(Problem statement):
Every entry below needs to be printed again exactly, with its pictures left out.

--- Records to process ---

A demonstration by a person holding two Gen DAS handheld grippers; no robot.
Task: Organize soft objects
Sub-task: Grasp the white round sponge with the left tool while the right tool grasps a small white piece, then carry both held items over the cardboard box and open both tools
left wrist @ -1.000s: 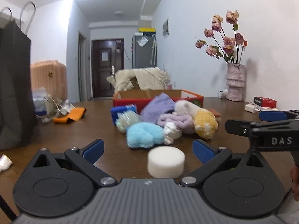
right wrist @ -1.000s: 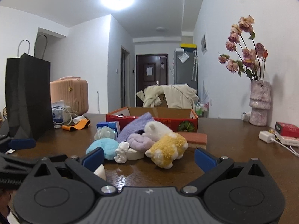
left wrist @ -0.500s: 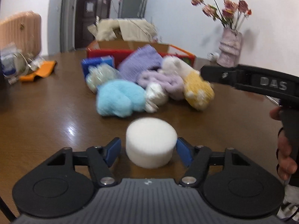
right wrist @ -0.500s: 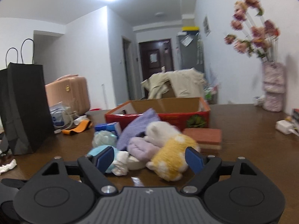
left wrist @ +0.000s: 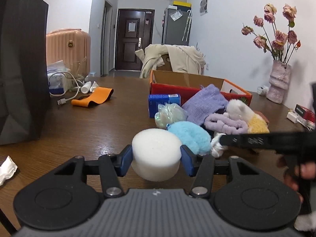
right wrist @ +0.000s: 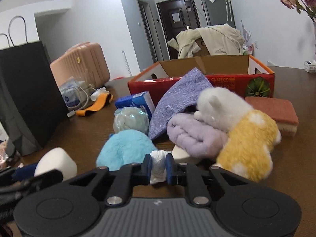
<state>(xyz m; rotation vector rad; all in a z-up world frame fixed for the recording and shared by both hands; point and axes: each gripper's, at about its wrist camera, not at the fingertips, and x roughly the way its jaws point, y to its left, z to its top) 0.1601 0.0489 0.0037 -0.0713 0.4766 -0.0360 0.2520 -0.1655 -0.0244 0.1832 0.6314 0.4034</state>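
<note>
At the bottom centre of the left wrist view, the left gripper (left wrist: 156, 159) is closing its blue pads on either side of a white foam disc (left wrist: 156, 154); both pads touch its sides, the jaws about half open around it. The disc sits low over the brown wooden table (left wrist: 88, 126).

In the right wrist view, lower centre, the right gripper (right wrist: 159, 167) has its jaws nearly together and closing, pinching a small crumpled white cloth (right wrist: 158, 165) between the pads.

Just beyond both grippers, mid-frame, lies a heap of soft things: a light blue fluffy toy (right wrist: 124, 150) touching the white cloth, a rolled lilac towel (right wrist: 193, 136), a white-and-yellow plush animal (right wrist: 237, 130) leaning on it, and a purple knitted cloth (right wrist: 177, 100) draped toward the box. A pale mesh bath puff (right wrist: 131, 120) and a blue packet (right wrist: 136, 101) sit left of the heap, a pink sponge (right wrist: 274, 112) at the right.

Behind them, upper centre, stands an open red cardboard box (right wrist: 217, 79). At the far left is a black paper bag (right wrist: 25, 90).
</note>
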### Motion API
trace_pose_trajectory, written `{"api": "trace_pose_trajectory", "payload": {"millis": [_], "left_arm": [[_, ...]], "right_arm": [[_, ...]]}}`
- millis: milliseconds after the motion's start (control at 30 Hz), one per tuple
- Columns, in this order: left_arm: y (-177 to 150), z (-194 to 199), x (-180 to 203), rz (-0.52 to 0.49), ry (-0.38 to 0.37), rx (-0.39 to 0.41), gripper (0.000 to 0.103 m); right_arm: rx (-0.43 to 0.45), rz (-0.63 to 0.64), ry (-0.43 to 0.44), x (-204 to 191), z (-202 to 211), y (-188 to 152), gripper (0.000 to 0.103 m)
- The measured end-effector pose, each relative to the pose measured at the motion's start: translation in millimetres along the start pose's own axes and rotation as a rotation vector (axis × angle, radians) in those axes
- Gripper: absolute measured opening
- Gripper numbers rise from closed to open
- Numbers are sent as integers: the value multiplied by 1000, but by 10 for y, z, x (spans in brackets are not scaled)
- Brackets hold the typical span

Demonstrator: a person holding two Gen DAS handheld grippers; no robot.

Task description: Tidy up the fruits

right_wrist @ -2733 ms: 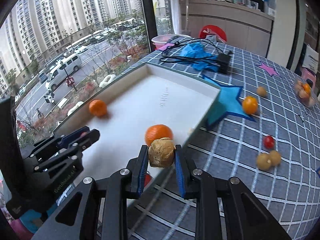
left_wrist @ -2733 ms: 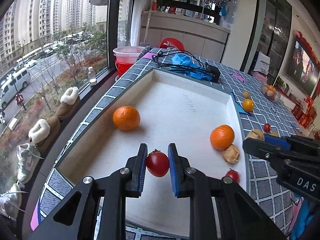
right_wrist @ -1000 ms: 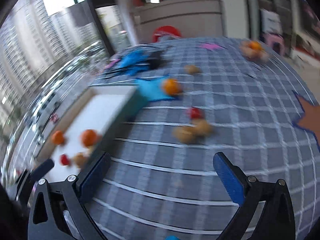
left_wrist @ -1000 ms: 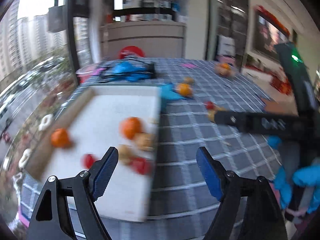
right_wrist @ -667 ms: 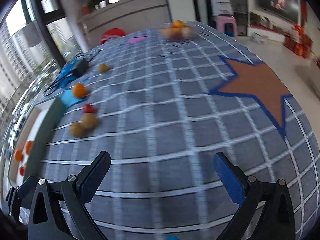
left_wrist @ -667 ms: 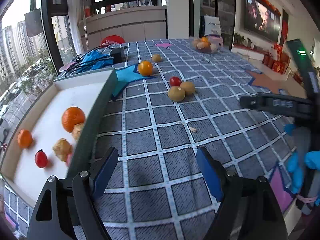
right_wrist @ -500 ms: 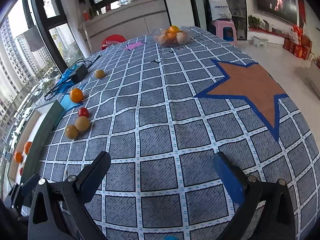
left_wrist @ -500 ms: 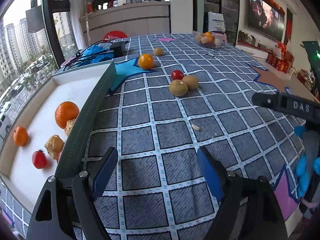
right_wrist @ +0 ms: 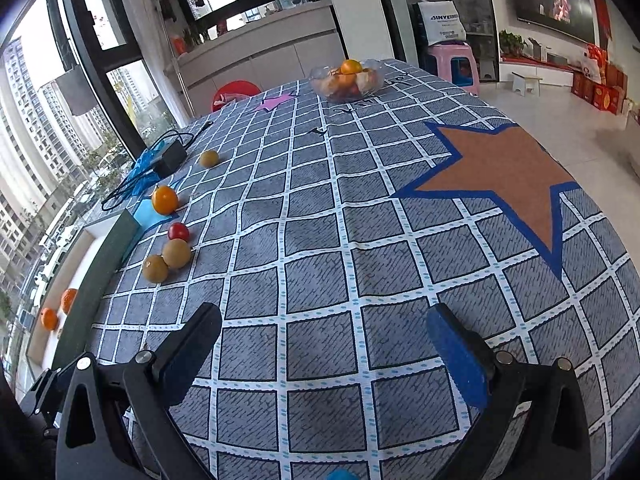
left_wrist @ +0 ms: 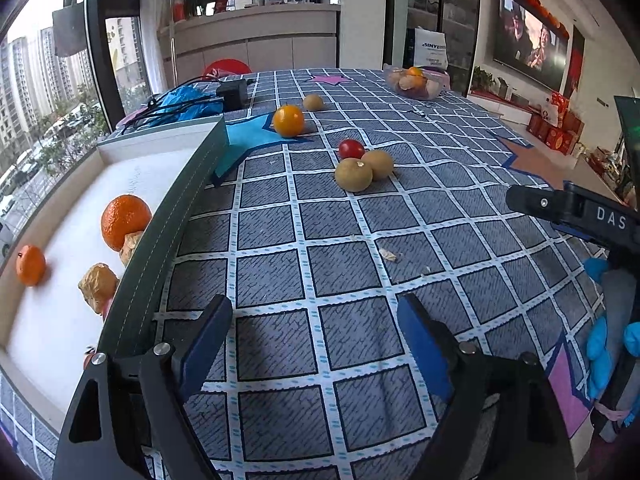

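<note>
Tablecloth (left_wrist: 352,240) looks like matt woven cloth, grey-blue squares with a fine hatch texture, slightly wrinkled. Tray (left_wrist: 160,224) has a dark matt wall with a stitched seam and a flat white matt floor, foam-like. Left gripper (left_wrist: 316,344): matt black plastic frame, shiny metal screws, blue rubbery pads (left_wrist: 420,344). Right gripper (right_wrist: 324,352) same build. Tomato (left_wrist: 351,149) at 12 o'clock is glossy and smooth; the two round brown fruits (left_wrist: 354,175) beside it are matt, finely rough. Orange (left_wrist: 125,221) at 10 o'clock has dimpled, semi-gloss peel. Bowl (right_wrist: 347,80) is clear and glossy; glass or plastic unclear.
</note>
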State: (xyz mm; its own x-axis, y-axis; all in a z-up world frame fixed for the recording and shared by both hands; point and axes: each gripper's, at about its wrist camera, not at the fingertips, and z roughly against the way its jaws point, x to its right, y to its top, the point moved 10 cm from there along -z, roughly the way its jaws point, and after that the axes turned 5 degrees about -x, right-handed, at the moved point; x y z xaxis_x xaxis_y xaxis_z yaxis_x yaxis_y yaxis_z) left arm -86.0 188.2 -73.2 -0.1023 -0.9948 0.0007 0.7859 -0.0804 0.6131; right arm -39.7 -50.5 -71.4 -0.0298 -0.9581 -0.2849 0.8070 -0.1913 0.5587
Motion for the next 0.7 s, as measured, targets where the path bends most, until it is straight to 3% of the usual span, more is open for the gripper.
{"api": "trace_pose_trajectory", "payload": {"millis": [700], "left_arm": [[2, 19, 9, -7, 15, 6, 87]], "right_arm": [[2, -2, 3, 1, 1, 1, 103]]}}
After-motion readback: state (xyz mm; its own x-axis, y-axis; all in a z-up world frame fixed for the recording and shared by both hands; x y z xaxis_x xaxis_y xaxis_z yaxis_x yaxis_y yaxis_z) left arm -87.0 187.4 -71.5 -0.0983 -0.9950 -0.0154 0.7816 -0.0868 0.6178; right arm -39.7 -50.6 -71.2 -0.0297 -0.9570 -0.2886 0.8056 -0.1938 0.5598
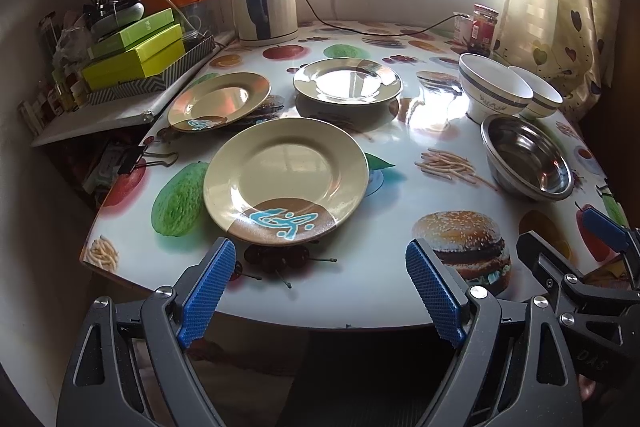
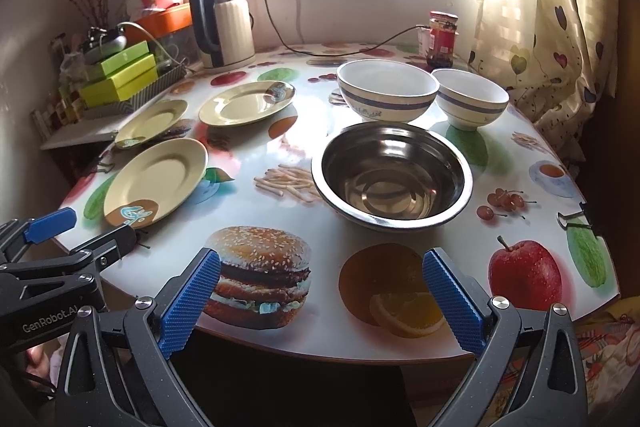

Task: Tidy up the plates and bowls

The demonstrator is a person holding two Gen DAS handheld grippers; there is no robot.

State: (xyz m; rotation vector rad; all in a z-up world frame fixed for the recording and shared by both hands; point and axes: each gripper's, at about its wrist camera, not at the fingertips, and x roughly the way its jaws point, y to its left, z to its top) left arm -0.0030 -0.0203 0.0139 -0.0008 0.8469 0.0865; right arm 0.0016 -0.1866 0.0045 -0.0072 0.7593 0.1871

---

(Task response):
A demonstration by a person holding two Gen DAS handheld grippers; no robot.
Task: Organize soft objects
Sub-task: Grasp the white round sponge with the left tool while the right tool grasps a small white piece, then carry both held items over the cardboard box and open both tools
left wrist @ -1.000s: 
right wrist @ -1.000s: 
left wrist @ -0.500s: 
right wrist @ -0.500s: 
left wrist @ +0.000s: 
right wrist @ +0.000s: 
<state>(xyz m; rotation vector rad; all in a z-up world frame fixed for the recording and shared by both hands; point and axes: each gripper's, at about its wrist camera, not at the fingertips, and x roughly the way its jaws point, y to its left, z to its top) 0.1601 0.0489 0.0037 -0.0713 0.4766 -0.0360 0.2520 -0.1655 -0.0244 0.1832 0.6314 0.4034</state>
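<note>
At the bottom centre of the left wrist view, the left gripper (left wrist: 156, 159) is closing its blue pads on either side of a white foam disc (left wrist: 156, 154); both pads touch its sides, the jaws about half open around it. The disc sits low over the brown wooden table (left wrist: 88, 126).

In the right wrist view, lower centre, the right gripper (right wrist: 159, 167) has its jaws nearly together and closing, pinching a small crumpled white cloth (right wrist: 158, 165) between the pads.

Just beyond both grippers, mid-frame, lies a heap of soft things: a light blue fluffy toy (right wrist: 124, 150) touching the white cloth, a rolled lilac towel (right wrist: 193, 136), a white-and-yellow plush animal (right wrist: 237, 130) leaning on it, and a purple knitted cloth (right wrist: 177, 100) draped toward the box. A pale mesh bath puff (right wrist: 131, 120) and a blue packet (right wrist: 136, 101) sit left of the heap, a pink sponge (right wrist: 274, 112) at the right.

Behind them, upper centre, stands an open red cardboard box (right wrist: 217, 79). At the far left is a black paper bag (right wrist: 25, 90).
</note>
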### Motion API
trace_pose_trajectory, written `{"api": "trace_pose_trajectory", "payload": {"millis": [_], "left_arm": [[_, ...]], "right_arm": [[_, ...]]}}`
- millis: milliseconds after the motion's start (control at 30 Hz), one per tuple
- Columns, in this order: left_arm: y (-177 to 150), z (-194 to 199), x (-180 to 203), rz (-0.52 to 0.49), ry (-0.38 to 0.37), rx (-0.39 to 0.41), gripper (0.000 to 0.103 m); right_arm: rx (-0.43 to 0.45), rz (-0.63 to 0.64), ry (-0.43 to 0.44), x (-204 to 191), z (-202 to 211), y (-188 to 152), gripper (0.000 to 0.103 m)
- The measured end-effector pose, each relative to the pose measured at the motion's start: translation in millimetres along the start pose's own axes and rotation as a rotation vector (axis × angle, radians) in those axes
- Gripper: absolute measured opening
- Gripper numbers rise from closed to open
- Numbers are sent as integers: the value multiplied by 1000, but by 10 for y, z, x (spans in brackets are not scaled)
- Brackets hold the typical span

Demonstrator: a person holding two Gen DAS handheld grippers; no robot.

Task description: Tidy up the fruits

right_wrist @ -2733 ms: 
left_wrist @ -2733 ms: 
right_wrist @ -1000 ms: 
left_wrist @ -1000 ms: 
right_wrist @ -667 ms: 
left_wrist @ -667 ms: 
right_wrist @ -500 ms: 
left_wrist @ -500 ms: 
right_wrist @ +0 ms: 
left_wrist @ +0 ms: 

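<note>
Tablecloth (left_wrist: 352,240) looks like matt woven cloth, grey-blue squares with a fine hatch texture, slightly wrinkled. Tray (left_wrist: 160,224) has a dark matt wall with a stitched seam and a flat white matt floor, foam-like. Left gripper (left_wrist: 316,344): matt black plastic frame, shiny metal screws, blue rubbery pads (left_wrist: 420,344). Right gripper (right_wrist: 324,352) same build. Tomato (left_wrist: 351,149) at 12 o'clock is glossy and smooth; the two round brown fruits (left_wrist: 354,175) beside it are matt, finely rough. Orange (left_wrist: 125,221) at 10 o'clock has dimpled, semi-gloss peel. Bowl (right_wrist: 347,80) is clear and glossy; glass or plastic unclear.
</note>
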State: (xyz mm; its own x-axis, y-axis; all in a z-up world frame fixed for the recording and shared by both hands; point and axes: each gripper's, at about its wrist camera, not at the fingertips, and z roughly against the way its jaws point, x to its right, y to its top, the point moved 10 cm from there along -z, roughly the way its jaws point, and after that the axes turned 5 degrees about -x, right-handed, at the moved point; x y z xaxis_x xaxis_y xaxis_z yaxis_x yaxis_y yaxis_z) left arm -86.0 188.2 -73.2 -0.1023 -0.9948 0.0007 0.7859 -0.0804 0.6131; right arm -39.7 -50.5 -71.4 -0.0298 -0.9581 -0.2849 0.8070 -0.1913 0.5587
Motion for the next 0.7 s, as measured, targets where the path bends most, until it is straight to 3% of the usual span, more is open for the gripper.
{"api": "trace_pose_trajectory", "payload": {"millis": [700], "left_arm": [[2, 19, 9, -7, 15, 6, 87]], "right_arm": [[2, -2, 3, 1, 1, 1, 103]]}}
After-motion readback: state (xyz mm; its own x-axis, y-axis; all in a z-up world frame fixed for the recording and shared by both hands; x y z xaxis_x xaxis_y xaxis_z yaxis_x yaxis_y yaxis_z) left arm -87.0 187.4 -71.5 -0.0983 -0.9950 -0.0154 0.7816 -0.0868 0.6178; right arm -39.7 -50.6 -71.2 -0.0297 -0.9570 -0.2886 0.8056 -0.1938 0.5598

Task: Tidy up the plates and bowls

The demonstrator is a person holding two Gen DAS handheld grippers; there is no robot.

State: (xyz m; rotation vector rad; all in a z-up world frame fixed for the recording and shared by both hands; point and axes: each gripper's, at about its wrist camera, not at the fingertips, and x roughly the way its jaws point, y to its left, z to its top) left arm -0.0030 -0.0203 0.0139 -0.0008 0.8469 0.0865; right arm 0.0016 -0.1866 0.0045 -0.0072 0.7593 0.1871

This exercise requires no further response.